## Aim of the exercise:
Without the pictures, restate all of the data below word for word.

## Provided data:

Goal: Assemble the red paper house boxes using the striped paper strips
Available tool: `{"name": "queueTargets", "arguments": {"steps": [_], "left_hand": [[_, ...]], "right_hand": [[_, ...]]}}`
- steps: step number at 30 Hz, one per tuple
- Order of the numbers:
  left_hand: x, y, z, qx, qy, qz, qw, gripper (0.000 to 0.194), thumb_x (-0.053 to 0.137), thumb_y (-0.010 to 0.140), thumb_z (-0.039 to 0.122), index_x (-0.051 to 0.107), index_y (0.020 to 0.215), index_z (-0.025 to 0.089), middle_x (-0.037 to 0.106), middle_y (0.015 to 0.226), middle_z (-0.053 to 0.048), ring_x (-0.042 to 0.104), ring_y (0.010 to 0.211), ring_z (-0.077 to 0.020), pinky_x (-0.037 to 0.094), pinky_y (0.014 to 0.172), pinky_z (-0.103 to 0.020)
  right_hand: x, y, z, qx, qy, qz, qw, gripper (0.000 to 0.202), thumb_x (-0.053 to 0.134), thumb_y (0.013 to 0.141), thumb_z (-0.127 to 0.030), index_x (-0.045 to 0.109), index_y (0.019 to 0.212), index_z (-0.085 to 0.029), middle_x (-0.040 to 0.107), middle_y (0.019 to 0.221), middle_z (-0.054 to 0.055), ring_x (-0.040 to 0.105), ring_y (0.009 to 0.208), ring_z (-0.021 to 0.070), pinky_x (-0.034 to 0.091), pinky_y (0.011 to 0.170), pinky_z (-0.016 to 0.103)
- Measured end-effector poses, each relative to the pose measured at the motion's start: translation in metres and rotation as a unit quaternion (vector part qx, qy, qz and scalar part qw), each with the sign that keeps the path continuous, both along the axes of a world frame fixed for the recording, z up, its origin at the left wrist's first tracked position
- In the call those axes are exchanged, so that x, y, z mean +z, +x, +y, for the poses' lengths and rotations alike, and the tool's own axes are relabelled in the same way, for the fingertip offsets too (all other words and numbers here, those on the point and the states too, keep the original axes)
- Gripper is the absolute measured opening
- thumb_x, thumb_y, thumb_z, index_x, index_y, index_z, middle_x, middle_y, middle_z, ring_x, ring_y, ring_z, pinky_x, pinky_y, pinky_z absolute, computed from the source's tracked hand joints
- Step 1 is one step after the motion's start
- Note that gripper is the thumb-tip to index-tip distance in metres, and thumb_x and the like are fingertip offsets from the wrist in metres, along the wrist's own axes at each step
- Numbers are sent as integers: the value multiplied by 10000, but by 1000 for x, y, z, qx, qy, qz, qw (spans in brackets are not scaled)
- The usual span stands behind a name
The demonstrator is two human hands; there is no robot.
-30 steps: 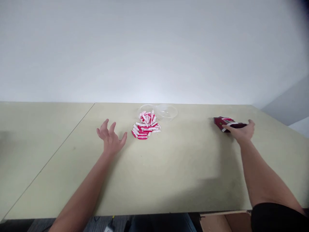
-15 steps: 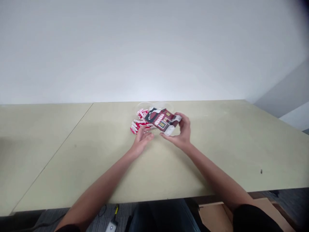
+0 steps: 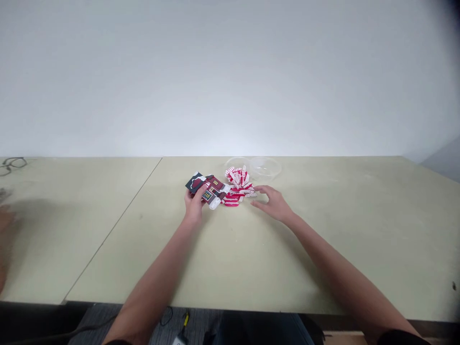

## Result of the task:
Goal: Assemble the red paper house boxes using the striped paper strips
Available tool: `{"name": "queueTargets", "arguments": {"steps": [_], "left_hand": [[_, ...]], "right_hand": [[_, ...]]}}`
- steps: step number at 30 Hz, one per tuple
- Order of the numbers:
  left_hand: x, y, z, qx, qy, qz, qw, gripper (0.000 to 0.194), thumb_x (-0.053 to 0.137), thumb_y (-0.010 to 0.140), thumb_z (-0.039 to 0.122), index_x (-0.051 to 0.107), index_y (0.020 to 0.215), index_z (-0.025 to 0.089), middle_x (-0.037 to 0.106), middle_y (0.015 to 0.226), middle_z (-0.053 to 0.048), ring_x (-0.042 to 0.104), ring_y (0.010 to 0.211), ring_z (-0.077 to 0.020), pinky_x (-0.037 to 0.094), pinky_y (0.014 to 0.172), pinky_z (-0.103 to 0.020)
  right_hand: x, y, z, qx, qy, qz, qw, gripper (0.000 to 0.202), thumb_x (-0.053 to 0.134), thumb_y (0.013 to 0.141), thumb_z (-0.127 to 0.030), index_x (-0.045 to 0.109), index_y (0.019 to 0.212), index_z (-0.085 to 0.029), middle_x (-0.040 to 0.107), middle_y (0.019 to 0.221), middle_z (-0.054 to 0.055), ring_x (-0.040 to 0.105), ring_y (0.009 to 0.208), ring_z (-0.021 to 0.070), pinky_x (-0.034 to 0.091), pinky_y (0.011 to 0.170), pinky_z (-0.016 to 0.103)
- Measured end-effector poses, each relative to the pose measured at the motion's start: translation in metres and rotation as a unit quaternion (vector part qx, qy, qz and scalar part qw), each with the sign that keeps the path continuous, both along the axes of a world frame fixed for the recording, z up, its origin at the left wrist's first tracked position
- In the call those axes are exchanged, so that x, y, z mean +z, +x, +y, for the poses' lengths and rotations alike, and the tool's own axes are relabelled in the same way, for the fingertip offsets too (all other words and numbers here, those on the point and the states too, keep the original axes)
- Gripper is the absolute measured opening
- thumb_x, thumb_y, thumb_z, index_x, index_y, index_z, middle_x, middle_y, middle_z, ring_x, ring_y, ring_z, pinky_x, pinky_y, pinky_z absolute, computed from the source's tracked hand joints
- Step 1 is one step after the motion's start
- Note that gripper is the thumb-tip to index-tip distance in metres, and thumb_x and the like are fingertip offsets from the wrist in metres, along the wrist's own axes at each step
- Numbers are sent as integers: the value multiplied by 10000, but by 1000 for x, y, z, qx, qy, qz, qw (spans in brackets are not scaled)
- The usual span stands behind a name
The demonstrator is two human hands; there is no robot.
-30 steps: 
-15 steps: 
+0 steps: 

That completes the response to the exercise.